> **The task**
Those lines of the data that hold the word "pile" are to be copied out.

> **Extracted records**
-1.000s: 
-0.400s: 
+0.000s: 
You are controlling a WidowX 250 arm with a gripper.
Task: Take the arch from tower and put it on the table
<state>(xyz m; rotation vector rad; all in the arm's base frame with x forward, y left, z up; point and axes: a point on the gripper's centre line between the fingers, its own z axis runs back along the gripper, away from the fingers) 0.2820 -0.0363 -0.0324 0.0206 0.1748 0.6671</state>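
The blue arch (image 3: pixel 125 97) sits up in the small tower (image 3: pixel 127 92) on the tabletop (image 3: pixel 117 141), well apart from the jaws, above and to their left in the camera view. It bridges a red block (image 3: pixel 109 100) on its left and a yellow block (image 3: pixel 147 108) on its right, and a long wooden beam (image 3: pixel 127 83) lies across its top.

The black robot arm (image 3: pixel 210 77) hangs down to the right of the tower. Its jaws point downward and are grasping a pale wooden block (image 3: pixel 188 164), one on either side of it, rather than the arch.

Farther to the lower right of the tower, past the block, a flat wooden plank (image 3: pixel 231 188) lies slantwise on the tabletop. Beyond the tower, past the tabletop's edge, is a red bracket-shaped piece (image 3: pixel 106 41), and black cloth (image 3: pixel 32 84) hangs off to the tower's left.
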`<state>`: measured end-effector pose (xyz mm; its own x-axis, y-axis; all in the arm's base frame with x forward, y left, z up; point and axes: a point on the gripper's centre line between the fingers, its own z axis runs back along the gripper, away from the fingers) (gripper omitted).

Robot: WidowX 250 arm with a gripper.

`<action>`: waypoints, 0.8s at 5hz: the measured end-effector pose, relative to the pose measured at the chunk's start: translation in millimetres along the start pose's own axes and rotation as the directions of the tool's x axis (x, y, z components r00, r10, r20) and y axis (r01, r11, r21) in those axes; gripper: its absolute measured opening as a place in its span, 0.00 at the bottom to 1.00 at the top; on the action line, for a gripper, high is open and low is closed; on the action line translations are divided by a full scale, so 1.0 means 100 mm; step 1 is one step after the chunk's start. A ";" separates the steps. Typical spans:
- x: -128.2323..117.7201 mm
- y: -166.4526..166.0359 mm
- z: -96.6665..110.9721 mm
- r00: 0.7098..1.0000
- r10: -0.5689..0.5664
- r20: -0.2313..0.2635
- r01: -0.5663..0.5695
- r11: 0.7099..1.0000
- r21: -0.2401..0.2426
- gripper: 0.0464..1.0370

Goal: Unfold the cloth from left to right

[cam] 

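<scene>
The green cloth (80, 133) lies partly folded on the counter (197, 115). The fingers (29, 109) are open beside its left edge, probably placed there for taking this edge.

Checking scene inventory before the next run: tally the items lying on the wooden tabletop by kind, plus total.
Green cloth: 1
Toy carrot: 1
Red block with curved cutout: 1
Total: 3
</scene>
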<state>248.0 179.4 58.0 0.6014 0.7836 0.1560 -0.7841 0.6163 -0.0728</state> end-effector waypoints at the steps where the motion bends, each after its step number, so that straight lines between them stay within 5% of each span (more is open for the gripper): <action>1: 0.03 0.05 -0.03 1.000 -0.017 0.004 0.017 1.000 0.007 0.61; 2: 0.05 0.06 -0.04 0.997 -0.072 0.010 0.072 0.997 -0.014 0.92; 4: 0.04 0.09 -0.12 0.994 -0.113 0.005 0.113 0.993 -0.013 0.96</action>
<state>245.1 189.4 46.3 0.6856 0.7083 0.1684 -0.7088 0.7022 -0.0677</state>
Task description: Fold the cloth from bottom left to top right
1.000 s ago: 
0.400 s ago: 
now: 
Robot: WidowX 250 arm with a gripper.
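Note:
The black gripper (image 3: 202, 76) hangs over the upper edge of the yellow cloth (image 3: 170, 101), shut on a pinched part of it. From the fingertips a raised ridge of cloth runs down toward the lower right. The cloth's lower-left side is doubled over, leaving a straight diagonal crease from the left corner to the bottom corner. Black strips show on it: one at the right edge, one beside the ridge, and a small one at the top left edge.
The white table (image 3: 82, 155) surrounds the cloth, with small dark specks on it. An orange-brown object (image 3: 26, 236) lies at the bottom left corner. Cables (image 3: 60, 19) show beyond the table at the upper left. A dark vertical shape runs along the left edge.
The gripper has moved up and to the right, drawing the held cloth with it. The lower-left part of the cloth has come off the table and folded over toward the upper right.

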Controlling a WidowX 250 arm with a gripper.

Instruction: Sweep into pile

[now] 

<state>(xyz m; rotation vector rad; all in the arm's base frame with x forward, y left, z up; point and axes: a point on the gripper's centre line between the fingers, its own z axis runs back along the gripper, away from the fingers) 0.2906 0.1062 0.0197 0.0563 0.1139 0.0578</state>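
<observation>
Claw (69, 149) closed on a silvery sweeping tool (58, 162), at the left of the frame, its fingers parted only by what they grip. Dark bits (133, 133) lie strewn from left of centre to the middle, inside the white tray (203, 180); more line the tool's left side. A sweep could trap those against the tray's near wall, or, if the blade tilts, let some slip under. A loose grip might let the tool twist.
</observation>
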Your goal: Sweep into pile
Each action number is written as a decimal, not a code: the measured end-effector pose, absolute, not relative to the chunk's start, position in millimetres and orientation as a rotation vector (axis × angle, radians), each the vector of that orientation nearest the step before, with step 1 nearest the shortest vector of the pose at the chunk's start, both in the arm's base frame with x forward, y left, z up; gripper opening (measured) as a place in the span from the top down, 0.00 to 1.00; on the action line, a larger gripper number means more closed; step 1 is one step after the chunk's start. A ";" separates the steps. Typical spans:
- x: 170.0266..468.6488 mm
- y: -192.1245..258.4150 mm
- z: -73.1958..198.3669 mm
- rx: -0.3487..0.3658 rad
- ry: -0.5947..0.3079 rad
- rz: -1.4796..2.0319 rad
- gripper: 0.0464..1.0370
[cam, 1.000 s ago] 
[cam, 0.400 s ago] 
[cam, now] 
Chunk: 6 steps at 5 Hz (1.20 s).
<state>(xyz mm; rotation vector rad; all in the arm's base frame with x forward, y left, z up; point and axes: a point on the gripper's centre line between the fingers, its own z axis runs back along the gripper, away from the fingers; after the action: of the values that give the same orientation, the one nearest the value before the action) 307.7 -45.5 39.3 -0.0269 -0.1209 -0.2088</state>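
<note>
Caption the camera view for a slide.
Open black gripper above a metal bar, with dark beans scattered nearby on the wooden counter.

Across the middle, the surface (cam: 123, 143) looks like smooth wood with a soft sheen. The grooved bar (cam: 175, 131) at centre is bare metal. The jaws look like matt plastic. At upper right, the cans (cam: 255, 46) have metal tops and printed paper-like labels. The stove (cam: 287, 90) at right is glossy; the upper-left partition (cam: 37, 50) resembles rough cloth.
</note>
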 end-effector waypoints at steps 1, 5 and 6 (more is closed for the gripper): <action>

> **Completed task**
Instruction: Sweep into pile
Your goal: Sweep into pile

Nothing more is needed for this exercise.